The onscreen stats don’t help: one stat shows a player has 12,036 runs, and I think they mean in that game. What is the shuff? What are balls faced??! More stats sound like a Hobbit’s daily eating plan: “innings, overs, fifties, hundred, rr, high tea, second dinner.”
Player stat: “strike rate 4th, Test Fifty, 1 hundred” – got it.
***
XP again, sideways this time
Terminal 5 at Heathrow is a pretentious mall. Its stores include Tiffany’s, Harrods, Cartier, Bvlgari, and Montblanc. I was intrigued by World of Whiskies, but I resisted. After a breakfast of salmon, eggs, toast, and a bloody Mary,

I’m headed for the gate.
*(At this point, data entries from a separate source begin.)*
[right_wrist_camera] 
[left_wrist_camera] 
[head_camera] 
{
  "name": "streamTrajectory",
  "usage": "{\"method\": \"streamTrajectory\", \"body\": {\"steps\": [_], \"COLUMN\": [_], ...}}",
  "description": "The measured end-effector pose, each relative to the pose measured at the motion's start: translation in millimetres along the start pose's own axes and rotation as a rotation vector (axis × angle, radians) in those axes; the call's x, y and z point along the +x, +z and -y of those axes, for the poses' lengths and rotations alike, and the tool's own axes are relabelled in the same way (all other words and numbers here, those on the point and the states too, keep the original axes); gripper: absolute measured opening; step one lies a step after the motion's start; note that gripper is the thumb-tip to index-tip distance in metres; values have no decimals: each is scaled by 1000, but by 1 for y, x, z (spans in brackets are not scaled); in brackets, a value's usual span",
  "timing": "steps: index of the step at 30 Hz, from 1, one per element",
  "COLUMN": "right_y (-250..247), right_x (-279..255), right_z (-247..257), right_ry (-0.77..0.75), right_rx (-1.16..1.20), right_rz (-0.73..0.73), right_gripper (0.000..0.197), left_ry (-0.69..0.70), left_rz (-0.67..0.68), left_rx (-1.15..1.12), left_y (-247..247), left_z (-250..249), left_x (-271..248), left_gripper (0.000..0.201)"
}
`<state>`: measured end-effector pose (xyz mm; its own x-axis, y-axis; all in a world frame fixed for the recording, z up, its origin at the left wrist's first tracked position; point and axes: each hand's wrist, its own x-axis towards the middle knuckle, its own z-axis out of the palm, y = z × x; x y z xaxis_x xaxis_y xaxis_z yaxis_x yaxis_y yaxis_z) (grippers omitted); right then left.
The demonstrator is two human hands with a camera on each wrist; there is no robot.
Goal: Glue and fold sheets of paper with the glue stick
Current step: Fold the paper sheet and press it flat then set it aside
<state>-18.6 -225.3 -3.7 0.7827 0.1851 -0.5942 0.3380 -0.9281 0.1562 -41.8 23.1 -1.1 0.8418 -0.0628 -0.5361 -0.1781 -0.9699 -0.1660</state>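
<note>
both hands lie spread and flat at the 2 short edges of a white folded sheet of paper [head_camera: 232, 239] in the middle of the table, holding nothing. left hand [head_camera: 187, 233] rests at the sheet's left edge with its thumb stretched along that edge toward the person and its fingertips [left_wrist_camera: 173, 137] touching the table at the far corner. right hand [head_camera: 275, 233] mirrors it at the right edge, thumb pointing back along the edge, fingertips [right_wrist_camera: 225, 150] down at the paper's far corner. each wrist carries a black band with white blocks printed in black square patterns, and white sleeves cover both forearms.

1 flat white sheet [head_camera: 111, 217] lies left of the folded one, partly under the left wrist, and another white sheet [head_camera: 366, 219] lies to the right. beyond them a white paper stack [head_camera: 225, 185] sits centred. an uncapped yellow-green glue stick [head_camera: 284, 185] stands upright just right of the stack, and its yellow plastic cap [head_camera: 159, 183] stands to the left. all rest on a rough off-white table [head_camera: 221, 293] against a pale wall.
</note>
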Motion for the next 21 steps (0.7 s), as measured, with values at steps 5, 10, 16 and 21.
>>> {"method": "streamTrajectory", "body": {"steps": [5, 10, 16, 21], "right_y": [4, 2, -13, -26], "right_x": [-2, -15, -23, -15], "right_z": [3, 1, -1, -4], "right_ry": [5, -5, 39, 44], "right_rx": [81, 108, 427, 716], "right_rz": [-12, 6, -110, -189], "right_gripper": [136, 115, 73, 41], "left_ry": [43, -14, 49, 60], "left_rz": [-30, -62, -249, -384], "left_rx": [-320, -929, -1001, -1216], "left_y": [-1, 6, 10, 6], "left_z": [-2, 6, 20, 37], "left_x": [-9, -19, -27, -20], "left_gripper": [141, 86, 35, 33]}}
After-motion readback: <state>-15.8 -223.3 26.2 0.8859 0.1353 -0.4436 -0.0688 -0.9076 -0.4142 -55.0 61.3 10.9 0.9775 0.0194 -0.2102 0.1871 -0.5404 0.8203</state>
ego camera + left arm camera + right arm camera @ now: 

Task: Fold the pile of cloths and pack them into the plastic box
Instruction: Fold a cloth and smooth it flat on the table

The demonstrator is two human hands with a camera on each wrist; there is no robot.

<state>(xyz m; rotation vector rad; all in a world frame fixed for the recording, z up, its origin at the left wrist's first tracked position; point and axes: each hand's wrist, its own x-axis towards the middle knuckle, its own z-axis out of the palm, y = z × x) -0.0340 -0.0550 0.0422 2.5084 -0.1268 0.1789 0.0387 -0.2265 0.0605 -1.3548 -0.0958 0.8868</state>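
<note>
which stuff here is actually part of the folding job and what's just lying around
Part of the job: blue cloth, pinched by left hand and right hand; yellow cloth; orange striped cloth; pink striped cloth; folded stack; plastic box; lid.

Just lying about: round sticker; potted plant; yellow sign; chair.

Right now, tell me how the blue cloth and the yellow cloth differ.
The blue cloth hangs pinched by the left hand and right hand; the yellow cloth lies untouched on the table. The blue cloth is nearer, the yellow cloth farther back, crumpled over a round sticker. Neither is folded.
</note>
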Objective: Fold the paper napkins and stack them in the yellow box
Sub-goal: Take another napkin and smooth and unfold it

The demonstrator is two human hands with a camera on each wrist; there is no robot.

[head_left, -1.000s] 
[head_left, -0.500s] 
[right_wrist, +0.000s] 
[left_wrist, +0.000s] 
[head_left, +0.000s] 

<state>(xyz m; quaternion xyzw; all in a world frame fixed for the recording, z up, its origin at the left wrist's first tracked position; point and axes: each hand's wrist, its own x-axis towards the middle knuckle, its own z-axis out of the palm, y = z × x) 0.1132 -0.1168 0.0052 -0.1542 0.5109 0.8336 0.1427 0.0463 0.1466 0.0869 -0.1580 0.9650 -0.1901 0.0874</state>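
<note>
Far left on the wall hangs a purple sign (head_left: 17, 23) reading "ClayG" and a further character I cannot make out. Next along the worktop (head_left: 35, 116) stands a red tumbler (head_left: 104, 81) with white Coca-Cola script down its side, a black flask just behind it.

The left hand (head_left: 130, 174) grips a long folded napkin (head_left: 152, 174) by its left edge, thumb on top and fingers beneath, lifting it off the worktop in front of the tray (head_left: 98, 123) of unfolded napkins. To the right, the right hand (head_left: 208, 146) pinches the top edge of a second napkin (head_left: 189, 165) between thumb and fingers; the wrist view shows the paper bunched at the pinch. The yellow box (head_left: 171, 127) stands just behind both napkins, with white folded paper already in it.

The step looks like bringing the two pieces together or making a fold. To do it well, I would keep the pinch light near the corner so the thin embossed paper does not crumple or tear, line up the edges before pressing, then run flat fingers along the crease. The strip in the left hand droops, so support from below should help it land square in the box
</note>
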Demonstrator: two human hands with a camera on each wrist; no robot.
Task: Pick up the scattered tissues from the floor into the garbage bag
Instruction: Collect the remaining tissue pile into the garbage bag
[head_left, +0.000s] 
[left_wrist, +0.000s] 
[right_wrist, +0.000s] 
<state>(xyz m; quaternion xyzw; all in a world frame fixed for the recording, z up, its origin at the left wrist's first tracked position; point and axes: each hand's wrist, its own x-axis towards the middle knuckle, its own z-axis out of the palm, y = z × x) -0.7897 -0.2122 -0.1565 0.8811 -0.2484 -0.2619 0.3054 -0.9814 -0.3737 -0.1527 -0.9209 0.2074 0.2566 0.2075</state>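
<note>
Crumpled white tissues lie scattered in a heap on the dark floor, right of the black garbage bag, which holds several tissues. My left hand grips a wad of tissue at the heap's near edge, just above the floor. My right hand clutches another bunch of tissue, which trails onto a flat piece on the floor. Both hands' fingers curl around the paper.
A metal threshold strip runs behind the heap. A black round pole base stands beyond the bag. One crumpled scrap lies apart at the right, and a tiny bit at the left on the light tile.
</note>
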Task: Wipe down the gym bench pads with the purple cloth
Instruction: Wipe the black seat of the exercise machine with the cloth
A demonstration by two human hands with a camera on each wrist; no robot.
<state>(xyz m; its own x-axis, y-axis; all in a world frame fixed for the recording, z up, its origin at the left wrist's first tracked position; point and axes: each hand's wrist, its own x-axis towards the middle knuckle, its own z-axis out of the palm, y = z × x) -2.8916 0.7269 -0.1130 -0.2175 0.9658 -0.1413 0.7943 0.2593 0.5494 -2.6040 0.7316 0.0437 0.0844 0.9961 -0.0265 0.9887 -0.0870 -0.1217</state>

I pass another large LG screen which is showing XP rebooting, this time landscape style. I hope the pilot is able to start the plane.
***
Don’t be like Dulles
From the terminal we must take buses to get out to the airplane. The line waits until each bus is filled, then that bus drives away and a new bus pulls up. This is a slightly worse system than Dulles’s old plane mates (or portable lounges), which are mercifully mostly phased out. Those people movers remind me of the Chariot from the tv series Lost in Space.
***
Upgrade
After getting bumped up to business class at the last minute, I try to seem as if I belong there instead of being a class crasher. The couple in the adjacent pod, looking British and inbred, give me a cool look, and are already seated, drinking, and plugged in. The last time this happened to me Pan Am was still in business. It’s a nice change from steerage. In those funny half moon pods there’s shoulder, hip, and leg room. I can recline, I can sleep, and there’s no one oozing over the armrest into my space. The electronics take a few minutes to figure out, but I know immediately what to do with the complimentary champagne.
***
Flying East to West it’s one long day. After landing at Dulles and driving past Leesburg, over the Potomac into Maryland, I’ve landed in an Andrew Wyeth painting: brown rolling hills, farms, lots and lots of open space.
***
It was a drag to leave everyone in Marseille, and the baguettes there are good.
***
*One Man’s Meat. E.B. White wrote about life on his coastal farm in Maine. His style was writing in snippets, sometimes just a few lines, each section ending with a series of asterisks.
Lancias huh? No matter. I’m in. Bring some of those baguettes and let’s get started.
Loved it! You are such a wonderful story teller!